Tooth whitening tips from a dental hygienist

whitening tips

Dental hygienist Steven Scannell discusses his experience of tooth whitening and offers his top tips.

When you look at global tooth whitening trends, there is no doubt that demand is still there and growing. White teeth have become a symbol of good oral health and self-care habits. I feel privileged to be able to help my patients achieve the improved appearance of their teeth.

With a view to encouraging more dental professionals to start the business of whitening, I was recently asked to share my tooth whitening tips. The fear of the unknown is very natural. But I hope I was able to reassure my peers that whitening can make a significant addition to the practice. It is quite easy to implement if the right protocols are put in place. The right products will also give you real peace of mind. 

Identifying patients who are suitable for treatment

It is important to understand that whitening is not for everyone. You need to assess if patients should undergo whitening, and if so, which treatment will work best for them. 

I wouldn’t advise pregnant and breastfeeding women to have their teeth whitened. The same is true for people who partake in excessive alcohol and/or tobacco consumption, immunocompromised individuals, people with allergies to any of the ingredients within the whitening products and those under the age of 18. 

Smokers can undergo whitening, but should be advised on cutting down or ceasing to make the whitening results worthwhile. 

The right whitening system 

In our practice, we use Philips’ Zoom Daywhite and Nitewhite take-home products.

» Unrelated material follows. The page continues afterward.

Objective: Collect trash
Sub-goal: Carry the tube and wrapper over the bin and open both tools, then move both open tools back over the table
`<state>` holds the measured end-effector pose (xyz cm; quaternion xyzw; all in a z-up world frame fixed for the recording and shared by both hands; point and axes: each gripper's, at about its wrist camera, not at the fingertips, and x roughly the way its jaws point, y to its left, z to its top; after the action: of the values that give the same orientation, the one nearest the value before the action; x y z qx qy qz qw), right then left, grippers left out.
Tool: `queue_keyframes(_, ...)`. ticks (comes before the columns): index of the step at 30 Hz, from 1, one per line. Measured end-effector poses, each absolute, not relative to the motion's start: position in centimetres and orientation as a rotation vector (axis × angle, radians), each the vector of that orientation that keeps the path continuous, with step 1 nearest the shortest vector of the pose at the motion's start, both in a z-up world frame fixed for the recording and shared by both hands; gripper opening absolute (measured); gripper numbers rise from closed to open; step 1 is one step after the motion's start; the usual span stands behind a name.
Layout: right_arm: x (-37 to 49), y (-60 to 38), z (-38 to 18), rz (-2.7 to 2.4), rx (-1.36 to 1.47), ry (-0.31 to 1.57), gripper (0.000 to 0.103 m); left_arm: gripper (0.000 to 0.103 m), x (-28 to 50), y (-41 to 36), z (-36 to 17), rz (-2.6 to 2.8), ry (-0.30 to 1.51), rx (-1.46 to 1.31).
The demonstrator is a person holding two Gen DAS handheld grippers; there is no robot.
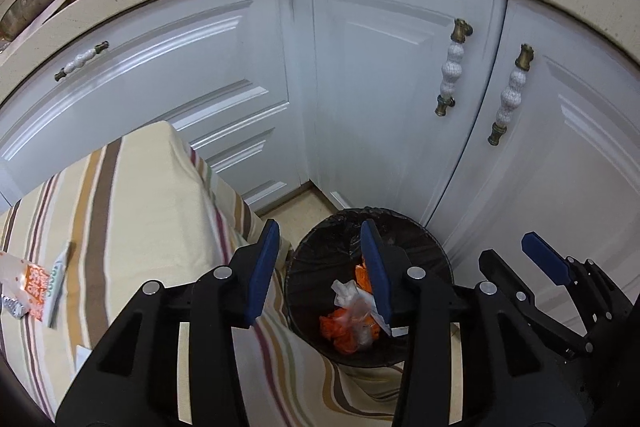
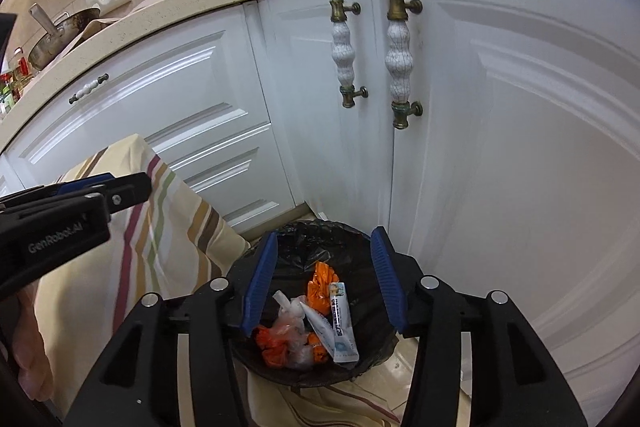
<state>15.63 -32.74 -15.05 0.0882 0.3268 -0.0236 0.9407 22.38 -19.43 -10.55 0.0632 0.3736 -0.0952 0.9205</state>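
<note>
Right claw (image 2: pixel 324 277) wide, empty, over trash bin (image 2: pixel 372 343); wrappers (image 2: pixel 340 319) lie inside. Left claw (image 1: pixel 322 269) wide, empty, by bin edge. Drop step looks done. Next: reach orange wrapper (image 1: pixel 34 285) on striped bench (image 1: pixel 132 203).

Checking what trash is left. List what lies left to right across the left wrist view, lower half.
Orange-and-white wrapper on the striped tablecloth → left tool → black-lined trash bin holding orange and clear wrappers → right tool.
</note>
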Motion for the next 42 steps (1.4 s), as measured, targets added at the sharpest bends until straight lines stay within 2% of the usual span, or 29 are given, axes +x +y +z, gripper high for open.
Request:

For those patients who want fast results, we offer a Zoom in-chair procedure so we can offer a range of options to treat our patients’ varied lifestyles.  

The hydrogen peroxide (H2O2) gel used in Daywhite penetrates through the enamel and while absorbed, the peroxide decomposes into water and oxygen molecules. These oxygen molecules break up the double carbon bonds of the stain molecules chromophores, making those molecules appear colourless. 

I tend to use Daywhite for patients who have a lighter starting shade. Also, those who would struggle wearing trays at night and who want quick results. Daywhite treatment takes about 30 to 90 minutes a day for two weeks.

Zoom Nitewhite gel comprises carbamide peroxide, which breaks down into hydrogen peroxide and urea. As it has a slower release rate, it can be used when longer contact time with the teeth is possible. 

Nitewhite is available in two strengths: 10% and 16% carbamide peroxide. The recommendation is to use the 10% for two to four hours and the 16% for four to six hours. This treatment option tends to be for patients with darker shaded teeth, who can tolerate the overnight trays. Also, patients with tetracycline staining.  

We also offer it to patients who don’t have 30-90 minutes free in the day to wear their whitening trays.

Sensitivity

Also, for patients with tooth sensitivity, Philips says Nitewhite gel may be suitable because it is a slow release. However, from my personal experience, patients who really have sensitive teeth get on better with the Daywhite for a shorter time (around 30 minutes). The slow release may make them become a little bit more sensitive. This is why it is important to tailor the whitening to individual patients and assess on a case by case.    

All the Zoom whitening gels contain amorphous calcium phosphate (ACP), which limits tooth sensitivity. There is also the option to offer them the additional protection of ACP Relief Gel if they need it.

For my in-chair whitening procedures, I use the Philips Zoom White Speed lamp. This accelerates the hydrogen peroxide gel and therefore speeds up the process. The light activated technology is proven safe and effective on the teeth and gums. Thanks to the adjustable settings, you can control the intensity of the whitening. 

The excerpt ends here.